これは元々見えなくするために掛けてる眼鏡だし、度があっていない事にヒビによる見えにくさが足され、さらに目が疲れやすくはなるものの機能面ではたいして問題がない。が、見た目に問題ありだ。割れた眼鏡を掛けて外は歩きにくい。
「いえ、私が急いでいたのが悪いので。こちらこそ本当にすいませんでした」
やはり、新しい眼鏡を買いに行かなければ。
当然だが、買いに行くとなると丁寧な接客を受けるので正直行きたくはないけどないと困る。
「怪我もしてないし大丈夫よ。それよりそれ、弁償するわ」
「いえ、悪いのは私です。弁償をして頂く必要はないです」
壊れてはいるが眼鏡が手元に戻った今、私のすることはただ一つ。一刻も早く家に帰ること。女性の申し出は有り難いがこのやり取りすら私には億劫に感じる。

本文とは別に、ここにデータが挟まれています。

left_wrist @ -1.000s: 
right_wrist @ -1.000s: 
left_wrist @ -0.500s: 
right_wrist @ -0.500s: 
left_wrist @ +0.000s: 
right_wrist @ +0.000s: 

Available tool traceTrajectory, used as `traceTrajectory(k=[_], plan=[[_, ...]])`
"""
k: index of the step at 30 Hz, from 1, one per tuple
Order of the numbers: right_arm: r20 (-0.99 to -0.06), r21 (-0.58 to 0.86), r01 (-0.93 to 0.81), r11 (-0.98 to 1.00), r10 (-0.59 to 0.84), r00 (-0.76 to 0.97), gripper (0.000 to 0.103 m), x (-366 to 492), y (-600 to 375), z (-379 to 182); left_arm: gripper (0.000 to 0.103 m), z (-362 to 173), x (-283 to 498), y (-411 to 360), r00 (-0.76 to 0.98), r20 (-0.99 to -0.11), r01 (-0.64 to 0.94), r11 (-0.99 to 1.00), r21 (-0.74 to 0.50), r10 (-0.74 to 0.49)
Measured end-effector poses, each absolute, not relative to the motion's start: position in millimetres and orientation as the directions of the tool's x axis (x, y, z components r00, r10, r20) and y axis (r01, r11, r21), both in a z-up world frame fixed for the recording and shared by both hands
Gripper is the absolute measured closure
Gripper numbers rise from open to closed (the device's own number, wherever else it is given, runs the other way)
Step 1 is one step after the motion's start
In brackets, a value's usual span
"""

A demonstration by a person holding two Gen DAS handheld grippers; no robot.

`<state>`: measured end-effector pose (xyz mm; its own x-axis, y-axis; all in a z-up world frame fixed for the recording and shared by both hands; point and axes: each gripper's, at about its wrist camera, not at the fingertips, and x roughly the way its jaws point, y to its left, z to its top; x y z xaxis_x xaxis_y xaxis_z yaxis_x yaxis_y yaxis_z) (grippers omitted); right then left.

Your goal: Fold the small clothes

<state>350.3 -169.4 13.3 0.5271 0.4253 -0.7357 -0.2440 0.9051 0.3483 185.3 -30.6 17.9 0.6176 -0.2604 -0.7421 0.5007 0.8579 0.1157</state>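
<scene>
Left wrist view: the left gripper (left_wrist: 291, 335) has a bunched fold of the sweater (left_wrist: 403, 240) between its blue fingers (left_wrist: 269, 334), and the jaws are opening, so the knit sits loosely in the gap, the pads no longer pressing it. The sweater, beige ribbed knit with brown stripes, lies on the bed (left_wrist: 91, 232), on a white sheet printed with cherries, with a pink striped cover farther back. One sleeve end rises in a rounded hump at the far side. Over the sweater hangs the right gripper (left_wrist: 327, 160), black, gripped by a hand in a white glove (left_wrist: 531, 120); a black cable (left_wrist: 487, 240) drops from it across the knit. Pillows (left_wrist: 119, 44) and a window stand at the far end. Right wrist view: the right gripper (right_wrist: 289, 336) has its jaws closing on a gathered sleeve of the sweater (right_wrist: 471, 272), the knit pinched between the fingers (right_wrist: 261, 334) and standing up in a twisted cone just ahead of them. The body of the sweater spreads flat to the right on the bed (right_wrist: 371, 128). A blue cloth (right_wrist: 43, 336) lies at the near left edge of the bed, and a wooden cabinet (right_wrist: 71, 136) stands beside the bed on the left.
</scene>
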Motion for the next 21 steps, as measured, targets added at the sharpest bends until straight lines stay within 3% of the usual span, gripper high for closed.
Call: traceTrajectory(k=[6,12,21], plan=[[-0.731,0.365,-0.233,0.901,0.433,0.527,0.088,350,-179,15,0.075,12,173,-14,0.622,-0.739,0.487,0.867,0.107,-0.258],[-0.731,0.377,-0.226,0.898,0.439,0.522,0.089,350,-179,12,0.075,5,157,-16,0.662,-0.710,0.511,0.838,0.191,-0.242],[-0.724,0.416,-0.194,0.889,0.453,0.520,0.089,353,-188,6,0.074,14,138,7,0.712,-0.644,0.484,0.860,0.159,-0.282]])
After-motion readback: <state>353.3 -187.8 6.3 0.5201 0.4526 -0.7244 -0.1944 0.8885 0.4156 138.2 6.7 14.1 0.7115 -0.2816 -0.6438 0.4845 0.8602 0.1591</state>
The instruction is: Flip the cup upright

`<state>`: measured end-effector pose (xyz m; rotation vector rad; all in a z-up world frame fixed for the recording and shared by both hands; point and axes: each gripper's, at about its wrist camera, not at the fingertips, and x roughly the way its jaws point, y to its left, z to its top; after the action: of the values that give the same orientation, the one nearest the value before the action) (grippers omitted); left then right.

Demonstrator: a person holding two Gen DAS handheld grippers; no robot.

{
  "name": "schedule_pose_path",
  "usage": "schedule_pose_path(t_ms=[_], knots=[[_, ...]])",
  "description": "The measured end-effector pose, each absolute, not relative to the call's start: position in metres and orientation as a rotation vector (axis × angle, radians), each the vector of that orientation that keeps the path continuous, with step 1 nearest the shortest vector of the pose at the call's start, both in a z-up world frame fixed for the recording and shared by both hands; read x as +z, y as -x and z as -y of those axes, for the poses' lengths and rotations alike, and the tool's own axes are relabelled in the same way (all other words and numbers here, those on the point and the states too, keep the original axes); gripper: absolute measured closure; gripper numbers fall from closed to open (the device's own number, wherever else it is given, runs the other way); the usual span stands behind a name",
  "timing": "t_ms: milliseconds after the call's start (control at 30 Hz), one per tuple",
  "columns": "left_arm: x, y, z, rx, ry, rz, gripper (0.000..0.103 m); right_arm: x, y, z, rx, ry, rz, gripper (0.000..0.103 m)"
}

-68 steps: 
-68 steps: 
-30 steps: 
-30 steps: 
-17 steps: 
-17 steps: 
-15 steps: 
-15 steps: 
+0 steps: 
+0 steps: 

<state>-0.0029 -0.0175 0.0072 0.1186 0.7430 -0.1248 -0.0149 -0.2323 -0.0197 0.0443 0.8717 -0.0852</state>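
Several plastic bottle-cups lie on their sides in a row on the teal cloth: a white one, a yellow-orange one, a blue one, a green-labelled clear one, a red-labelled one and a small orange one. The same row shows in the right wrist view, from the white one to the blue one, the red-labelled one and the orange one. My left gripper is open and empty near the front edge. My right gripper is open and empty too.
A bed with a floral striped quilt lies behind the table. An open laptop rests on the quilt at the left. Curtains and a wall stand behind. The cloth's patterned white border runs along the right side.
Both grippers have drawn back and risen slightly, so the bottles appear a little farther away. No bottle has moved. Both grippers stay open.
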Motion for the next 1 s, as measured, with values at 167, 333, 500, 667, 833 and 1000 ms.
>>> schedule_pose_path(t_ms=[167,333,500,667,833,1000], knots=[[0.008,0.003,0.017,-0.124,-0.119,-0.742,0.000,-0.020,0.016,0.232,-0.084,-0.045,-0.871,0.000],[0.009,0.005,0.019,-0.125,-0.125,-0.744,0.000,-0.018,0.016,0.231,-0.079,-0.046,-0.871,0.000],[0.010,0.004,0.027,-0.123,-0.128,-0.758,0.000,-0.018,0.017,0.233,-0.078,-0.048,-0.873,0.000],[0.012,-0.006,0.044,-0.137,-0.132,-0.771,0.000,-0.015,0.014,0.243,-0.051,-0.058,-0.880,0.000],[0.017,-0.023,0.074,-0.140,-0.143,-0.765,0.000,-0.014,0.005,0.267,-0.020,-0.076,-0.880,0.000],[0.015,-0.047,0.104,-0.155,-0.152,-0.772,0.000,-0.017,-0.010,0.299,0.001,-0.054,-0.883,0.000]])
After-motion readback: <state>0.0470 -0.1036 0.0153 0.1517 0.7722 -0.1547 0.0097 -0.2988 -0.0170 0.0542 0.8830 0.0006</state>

眼鏡を掛け直し飴玉を口の中で素早く処理し、次は2つ口の中へ押し込める。
ただ、砂糖の安っぽい甘さだけが口の中を支配していく。
「そういうわけにも・・・こちらにも過失はあるのよ?前をよく見ていなかったもの」
「本当に、大丈夫ですから。必要ありません」
こんなにも感じの悪い人はそういないだろう。
私は、女性に目を向けることなく地面に転がった物を袋に適当に入れ立ち上がる。
もう印象などどうでも良い。どうせ二度と会うことのない人だ。
態度の悪い自分自身に言い訳をしながら、女性に背を向けすぐそこまで迫っている家へ足を向ける。
―――――――早く一人にならなくては。
「あら、待って。拾い忘れよ」
あぁ、なんて優しい声。
こんな態度をとっている私に怒りの感情を向けないのだろうか?
普通は腹立だしくなるものだ。今までの人がそうであったように。
そしてそれが当然の結果であることも分かっている。自分が招いている事理解しているし、冷たい対応をとられても傷ついたりなどしない、落ち込んだりなどしない、するわけにはいかない。
私が悪いのだから。
「はい、これね」
ありがとうございます。と女性に声を掛けてからオレンジ色の丸い物体を受け取る。これはきっとグレープフルーツだ。
「それとね、やっぱり何かお詫びをしたいわ。弁償がダメなら、そうね・・・」
「あの、本当に何も」
再び断りの言葉を発したが、そうだわ!と胸の前で手を合わせる女性の声に見事に遮られてしまった。
「私、旅館の女将をしているのだけど、是非遊びにいらっしゃいな。デザート付きで食事をご馳走するわ!うちの料理美味しいって評判なのよ」
「あの、」
「今日、は急いでいるのよね。明日とかどうかしら?忙しい?」
「いえ、あの」
「良かった!じゃあ明日、迎えに来るわ。これ電話番号ね、後で連絡してちょうだい」
着物に合った小振りな鞄から取り出された紙をほぼ反射的に受け取る。しっかりとした紙だし名刺、かな?
「必ず、連絡してきてね」
それじゃあ、失礼するわね。 と女性は去っていった。
静かに歩く女性の後ろ姿を見ながらやっと解放された、と安心する。
しかし、断りそびれてしまった。
行きたくないのならこのまま無視すれば良いだけの話。だけど少し、行ってみたいなんて思う私はどうかしてしまったのだろうか。
人混みが嫌いな私がこんな事思うはずがないのに。
――――いや、本当は人混みが嫌いなんて嘘だ。
人が、嫌いだなんて嘘。
本当に嫌いなのは、
人混みに居る 『私』
人と話している 『私』
人の臭いを感じる 『私』
人を見る 『私』
―――――人に対して、この感情を抱く 『私』
口の中でコロンと飴玉が動く。
あぁ、これはイチゴ味とメロン味だ。